■ **Task item**: Your answer must be the lines from the start of the records through the line with "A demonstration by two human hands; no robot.", exactly as written, without the pictures.
START Given records
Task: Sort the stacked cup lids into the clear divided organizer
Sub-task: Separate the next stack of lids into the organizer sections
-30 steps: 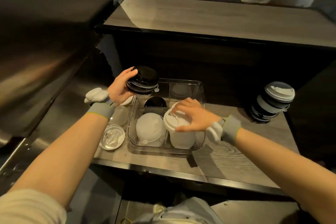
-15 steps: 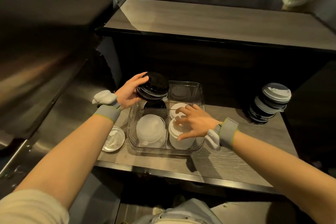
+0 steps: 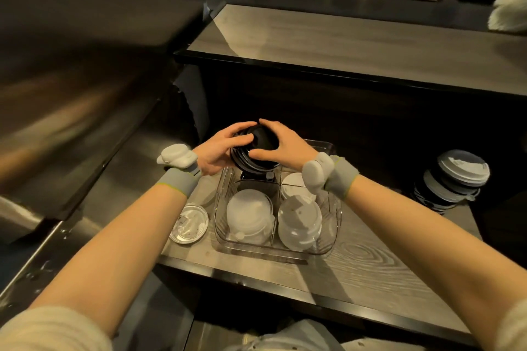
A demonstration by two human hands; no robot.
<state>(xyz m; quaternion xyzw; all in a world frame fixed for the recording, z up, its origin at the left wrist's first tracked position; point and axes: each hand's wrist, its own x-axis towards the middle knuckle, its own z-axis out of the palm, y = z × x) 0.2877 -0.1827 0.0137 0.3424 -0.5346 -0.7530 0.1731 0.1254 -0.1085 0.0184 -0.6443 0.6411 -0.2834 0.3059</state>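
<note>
The clear divided organizer (image 3: 328, 248) stands on the wooden shelf. White lids (image 3: 248, 214) fill its near left compartment and a second white lid stack (image 3: 299, 222) its near right one. More white lids (image 3: 293, 182) lie in the far right compartment. My left hand (image 3: 219, 148) and my right hand (image 3: 282, 142) both grip a stack of black lids (image 3: 256, 151), tilted, just above the far left compartment.
A clear lid (image 3: 188, 223) lies flat on the shelf left of the organizer. A leaning stack of mixed black and white lids (image 3: 450, 179) sits at the right end. A steel surface slopes on the left; a higher counter (image 3: 356, 43) runs behind.
My right hand has left the white stack in the near right compartment and joined my left hand on the black lids, which have shifted right over the organizer's far left compartment.
</note>
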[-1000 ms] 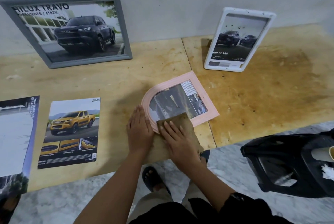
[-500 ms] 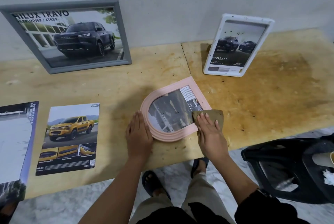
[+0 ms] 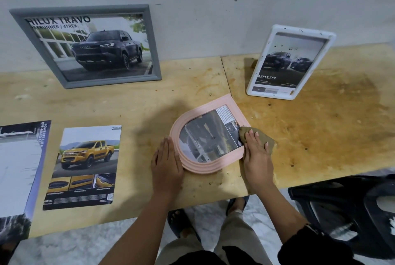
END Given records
■ **Exercise answer**:
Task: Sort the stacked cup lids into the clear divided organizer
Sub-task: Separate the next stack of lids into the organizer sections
-30 steps: 
-15 steps: 
+0 steps: 
A demonstration by two human hands; no robot.

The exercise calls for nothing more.